ヤン・ステーンの描く食卓は愉快だ。おしゃべりがそこかしこから聞こえ、さまざまな職業の人々が酒やパイプを片手に奔放に振舞う猥雑な世界。床に落ちた割れた卵や食器には目もくれず、ヴァイオンの音頭に合わせて人々は踊っている。ヴァイオリンってそんなに上品な楽器じゃないのかもしれない。
ゲオルク・フィリップ・テレマン(1681-1767)の曲集《ターフェルムジーク》は市民のと言うよりは貴族向けの音楽かもしれないが、私はテレマンの音楽全体に漂う陽気な市民感覚にヤン・ステーンの精神を感じている。ハンブルクやフランクフルトのような進歩的な自治都市でアマチュアオケやオペラハウス、楽譜出版のための作曲されていた無数の音楽は、18世紀前半欧州地域の風俗を音化したような楽しさに溢れている。

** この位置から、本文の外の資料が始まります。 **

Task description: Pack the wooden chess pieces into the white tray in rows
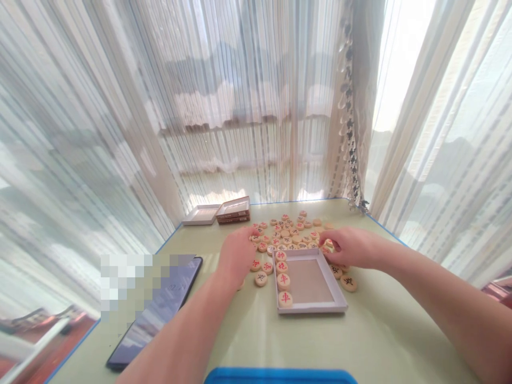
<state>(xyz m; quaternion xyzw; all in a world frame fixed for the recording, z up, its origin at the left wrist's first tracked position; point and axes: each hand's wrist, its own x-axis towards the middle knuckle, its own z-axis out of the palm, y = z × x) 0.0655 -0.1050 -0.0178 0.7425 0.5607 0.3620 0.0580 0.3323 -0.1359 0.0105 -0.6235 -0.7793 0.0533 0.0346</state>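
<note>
Round wooden xiangqi pieces (286,240) with red or black characters lie scattered across the table, several with their blank side up. In front of them sits a shallow white box tray (340,308); red-marked pieces (284,281) stand in one column along its left side. My left hand (238,253) reaches to the left edge of the spread, fingertips at a piece near the top; its back hides most of the fingers. Beyond the tray's far right corner, my right hand (350,246) is over other pieces, thumb and forefinger apart. Whether it touches a piece is unclear.
At the back left are a white box lid (201,214) and small stacked boxes (233,209). A dark phone (160,314) lies left of my left forearm. A blue-edged object (280,375) is at the near edge. Sheer striped curtains (256,106) hang around the green table (248,341).
</note>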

《ターフェルムジーク(フランス語による原題:Musique de Table)》は日本では「食卓の音楽」なんて訳されているが、要するに王侯貴族や市参事会が食事やパーティで楽しむBGMという意味合いがある。全3巻からなり、巻の内部は6つの異なる編成の部分(序曲-カルテット-コンチェルト-トリオ・ソナタ-ソロ・ソナタ-終曲)により構成されている。出版は1733年で、新聞広告によれば3ヶ月に1巻ずつ(昇天祭、ミカエル祭、クリスマス)出版されたという。予約した186人の中にはヘンデルやピゼンデル、クヴァンツらの名前があり注目度の高さが伺える。
陽気な雰囲気と書いてはみたが、第1巻は短調が基調となっておりメランコリックで少々土臭い舞曲の連なりから始める。ソロ楽器の主役はフラウト・トラヴェルソ(フルート)ということになるだろう。トラヴェルソによる短調の序曲と言えば、J.S.バッハのロ短調の序曲BWV1067が有名だが、テレマンのホ短調の序曲では2本のトラヴェルソと2本のヴァイオンがソロ楽器として扱われており、精妙な掛け合いが楽しめる。トラヴェルソの魅力をストレートに味わいたいのであればソロ・ソナタもあるが、それよりトラヴェルソとオーボエが開放的にポリフォニーを展開するカルテットの方が聴き応えがある。テレマンは霊感に満ちたトラヴェルソのため作品を多く残しており、気だるさと軽やかなリズムがあいまった第1巻はテレマンの真骨頂といえるかもしれない。
第2巻はニ長調のトランペットで華やかに始まり、第1巻のメランコリーと対称を成す。注目は3つの木管(リコーダーと2本のトラヴェルソ)とコンティヌオのためのカルテットで、職人的妙技が発揮されている。小鳥がさえずっているような甲高いリコーダーは可愛らしいが、テレマンはここでもマイナートーンの中でテンションを落ち着かせ、微妙にシリアスな陰影を加えている。一方で、コンチェルトでは3本のヴァイオリンがソロを形成しており、こちらはイタリア風近代的佇まいの最たるものである。続くトリオ・ソナタでのトラヴェルソとオーボエの対話と、ソロ・ソナタの健康的な伸びやかさを経て、これぞテレマンという色彩的なフィナーレへとつながっていく。バッハ同様にテレマンもトランペットをファンファーレとしてではなく、アンサンブルの中に巧みに組み込んでいる。オーボエやヴァイオリンと等価の存在感にバランスを整えているからこそ、軽妙なニュアンスが生み出されるのだろう。
第3巻の序曲は管楽器が2本のオーボエのみという簡素な編成を採用する。それぞれの楽曲には表題がついていて、例えば〈羊飼いの歌〉ではオーボエと弦楽器が重なり合って響き独特な朗らかさを発している。〈ポスティヨン〉は郵便馬車のラッパを模したリズムが面白く、〈いたずら〉ではおどけたパッセージがチャーミングである。一転してカルテットは教会ソナタ然とした厳格な様式へとシフトする。さらに驚きなのが、次のコンチェルトではソロにホルンが選定されていること。野外の風が窓から入ってくるような新鮮な音色が加わる。
このようにテレマンは、無数のアイディアと職人的探究心をもって《ターフェルムジーク》を完結させたわけだが、その精神はこの曲集のみに限定されたものではない。彼はどんな時にでも純粋に音楽と戯れ、市民や貴族を楽しませることに喜びを感じていたのだと思う。啓蒙思想だとか百科全書派、あるいは混合様式などテレマンの音楽を形容する概念はいくつかあるのだが、固い言葉は効力を持たないくらいにテレマンは軽やかに音楽を書き続けた。彼は呼吸するように作曲したのだ。